[Data items]
* * * * * * *

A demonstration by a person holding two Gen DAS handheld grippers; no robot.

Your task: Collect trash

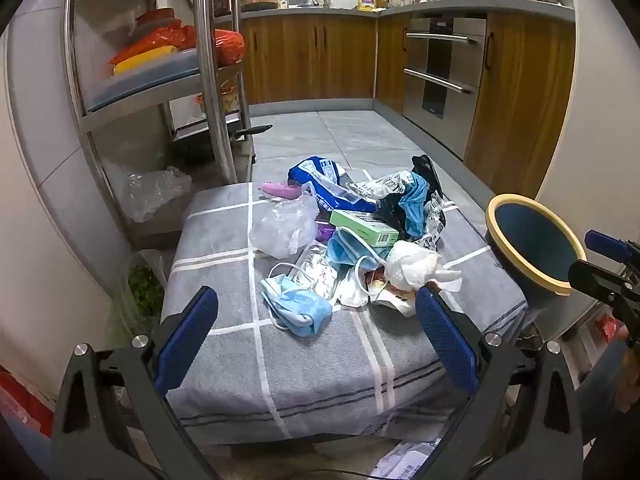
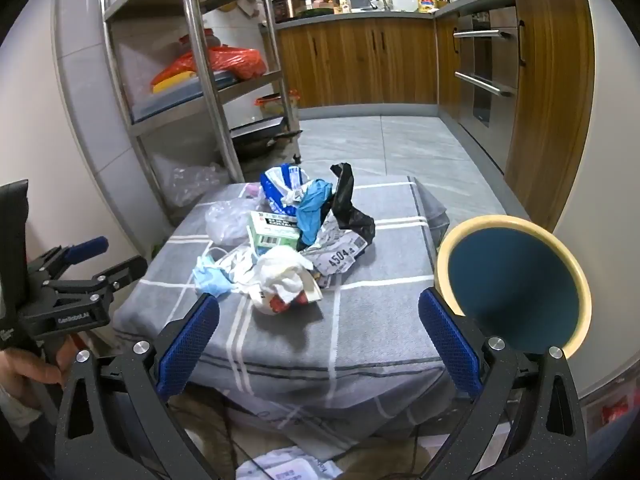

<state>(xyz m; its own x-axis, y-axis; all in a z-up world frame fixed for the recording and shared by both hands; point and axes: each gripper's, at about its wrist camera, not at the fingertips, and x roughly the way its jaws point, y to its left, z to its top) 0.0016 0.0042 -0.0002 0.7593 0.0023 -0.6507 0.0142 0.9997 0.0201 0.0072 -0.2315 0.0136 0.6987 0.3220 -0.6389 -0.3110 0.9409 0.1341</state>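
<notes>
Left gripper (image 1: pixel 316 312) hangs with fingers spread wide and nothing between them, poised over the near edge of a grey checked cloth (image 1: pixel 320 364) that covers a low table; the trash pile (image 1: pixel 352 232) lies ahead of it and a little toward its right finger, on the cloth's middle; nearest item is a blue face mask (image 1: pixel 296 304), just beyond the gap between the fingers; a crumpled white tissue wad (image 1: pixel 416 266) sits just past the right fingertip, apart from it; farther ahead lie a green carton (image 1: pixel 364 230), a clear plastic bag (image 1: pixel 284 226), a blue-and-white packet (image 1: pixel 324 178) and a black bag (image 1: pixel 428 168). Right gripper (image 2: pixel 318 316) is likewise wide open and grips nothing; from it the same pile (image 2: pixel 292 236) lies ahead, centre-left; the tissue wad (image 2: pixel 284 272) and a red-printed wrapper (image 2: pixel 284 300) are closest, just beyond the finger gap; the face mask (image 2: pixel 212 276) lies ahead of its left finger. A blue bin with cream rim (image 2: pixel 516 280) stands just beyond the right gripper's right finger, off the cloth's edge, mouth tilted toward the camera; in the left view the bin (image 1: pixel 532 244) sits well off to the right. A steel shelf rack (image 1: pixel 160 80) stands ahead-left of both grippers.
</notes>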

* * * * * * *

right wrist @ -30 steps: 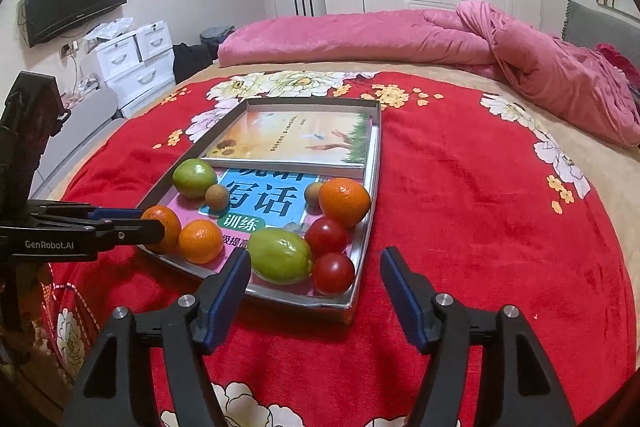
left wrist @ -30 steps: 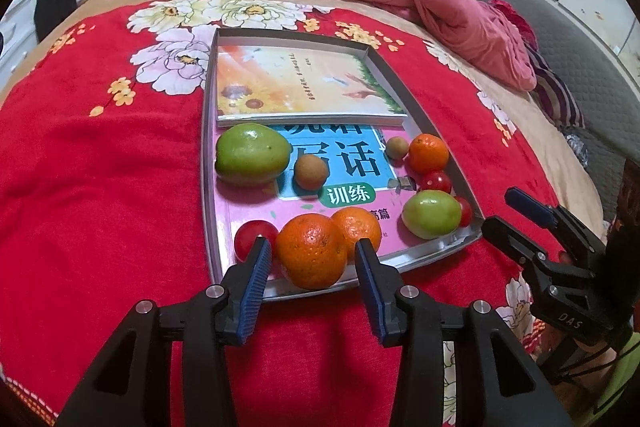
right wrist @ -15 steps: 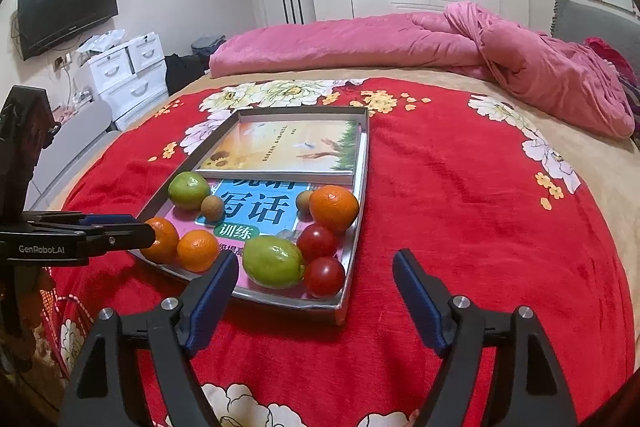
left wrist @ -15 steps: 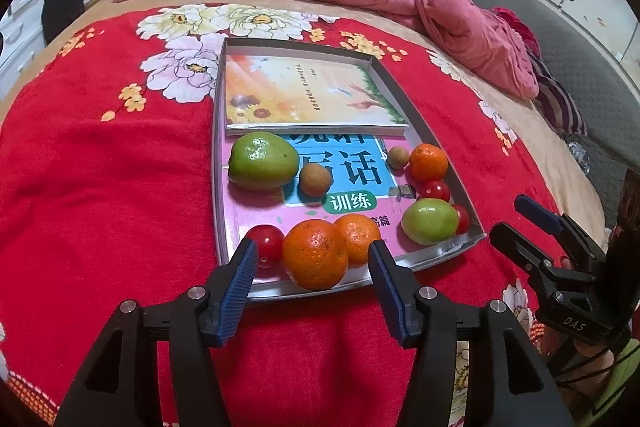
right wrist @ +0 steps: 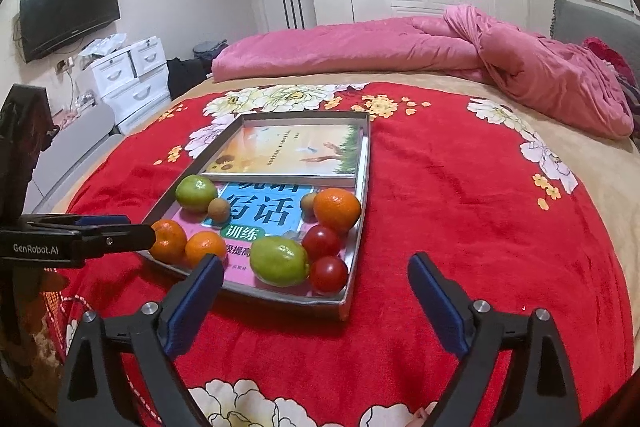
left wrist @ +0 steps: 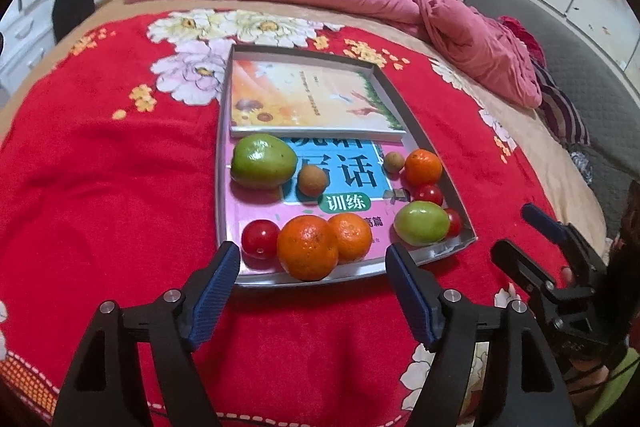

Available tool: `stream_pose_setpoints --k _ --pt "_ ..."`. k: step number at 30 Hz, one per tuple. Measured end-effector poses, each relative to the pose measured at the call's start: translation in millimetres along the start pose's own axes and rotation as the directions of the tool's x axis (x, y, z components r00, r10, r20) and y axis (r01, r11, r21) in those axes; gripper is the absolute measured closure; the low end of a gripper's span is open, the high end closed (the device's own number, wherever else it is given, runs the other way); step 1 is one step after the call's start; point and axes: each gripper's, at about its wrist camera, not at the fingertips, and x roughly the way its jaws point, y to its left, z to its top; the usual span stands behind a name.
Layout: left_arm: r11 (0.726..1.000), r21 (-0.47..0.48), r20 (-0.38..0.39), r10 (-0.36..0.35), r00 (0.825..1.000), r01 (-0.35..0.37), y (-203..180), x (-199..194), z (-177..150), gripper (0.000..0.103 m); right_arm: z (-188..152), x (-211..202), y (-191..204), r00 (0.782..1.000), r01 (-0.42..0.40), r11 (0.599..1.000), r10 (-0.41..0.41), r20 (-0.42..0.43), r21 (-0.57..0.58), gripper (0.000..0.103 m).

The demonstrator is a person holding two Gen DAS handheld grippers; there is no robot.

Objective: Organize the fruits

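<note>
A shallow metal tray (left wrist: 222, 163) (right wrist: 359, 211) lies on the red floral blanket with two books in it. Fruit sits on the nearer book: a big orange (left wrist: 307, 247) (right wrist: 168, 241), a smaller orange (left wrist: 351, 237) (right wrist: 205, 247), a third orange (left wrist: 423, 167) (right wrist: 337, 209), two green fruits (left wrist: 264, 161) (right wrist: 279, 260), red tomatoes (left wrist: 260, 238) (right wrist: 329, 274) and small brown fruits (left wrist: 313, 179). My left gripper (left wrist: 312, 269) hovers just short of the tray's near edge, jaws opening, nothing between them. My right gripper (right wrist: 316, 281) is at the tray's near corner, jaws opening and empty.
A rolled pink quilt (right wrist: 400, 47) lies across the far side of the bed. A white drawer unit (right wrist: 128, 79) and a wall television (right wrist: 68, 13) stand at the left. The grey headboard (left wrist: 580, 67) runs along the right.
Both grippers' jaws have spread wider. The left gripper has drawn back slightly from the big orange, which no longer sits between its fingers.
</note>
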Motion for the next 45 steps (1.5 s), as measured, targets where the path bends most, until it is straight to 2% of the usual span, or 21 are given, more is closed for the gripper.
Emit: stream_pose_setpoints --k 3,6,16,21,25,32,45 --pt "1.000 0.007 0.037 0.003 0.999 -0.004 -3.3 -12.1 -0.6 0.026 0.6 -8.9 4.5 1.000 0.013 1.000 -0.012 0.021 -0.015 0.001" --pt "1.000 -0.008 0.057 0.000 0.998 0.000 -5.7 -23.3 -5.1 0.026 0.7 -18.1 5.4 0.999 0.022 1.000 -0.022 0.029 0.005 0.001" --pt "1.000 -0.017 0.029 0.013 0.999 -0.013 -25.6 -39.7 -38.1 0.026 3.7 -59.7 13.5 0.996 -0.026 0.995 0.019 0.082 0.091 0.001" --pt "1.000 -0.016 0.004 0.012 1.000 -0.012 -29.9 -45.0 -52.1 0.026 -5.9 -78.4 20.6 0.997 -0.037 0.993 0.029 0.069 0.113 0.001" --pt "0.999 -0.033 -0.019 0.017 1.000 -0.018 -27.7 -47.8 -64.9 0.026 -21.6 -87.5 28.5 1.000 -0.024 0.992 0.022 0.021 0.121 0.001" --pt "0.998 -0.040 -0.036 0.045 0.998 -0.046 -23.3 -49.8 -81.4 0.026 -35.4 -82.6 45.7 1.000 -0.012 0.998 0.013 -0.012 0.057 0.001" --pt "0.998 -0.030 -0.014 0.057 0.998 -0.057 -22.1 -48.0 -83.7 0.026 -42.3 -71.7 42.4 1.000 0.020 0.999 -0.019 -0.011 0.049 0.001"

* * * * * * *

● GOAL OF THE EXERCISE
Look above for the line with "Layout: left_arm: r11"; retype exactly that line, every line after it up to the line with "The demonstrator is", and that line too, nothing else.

● RESULT
Layout: left_arm: r11 (0.726..1.000), r21 (-0.47..0.48), r20 (-0.38..0.39), r10 (-0.36..0.35), r00 (0.825..1.000), r01 (-0.35..0.37), y (-203..180), x (-199..194), z (-177..150), gripper (0.000..0.103 m); right_arm: z (-188..152), x (-211..202), y (-191..204), r00 (0.782..1.000), r01 (-0.42..0.40), r11 (0.599..1.000), r10 (-0.41..0.41), r20 (-0.42..0.43), r21 (-0.57..0.58), gripper (0.000..0.103 m).

The demonstrator is a person holding two Gen DAS handheld grippers; there is no robot.

What the exercise required is now done.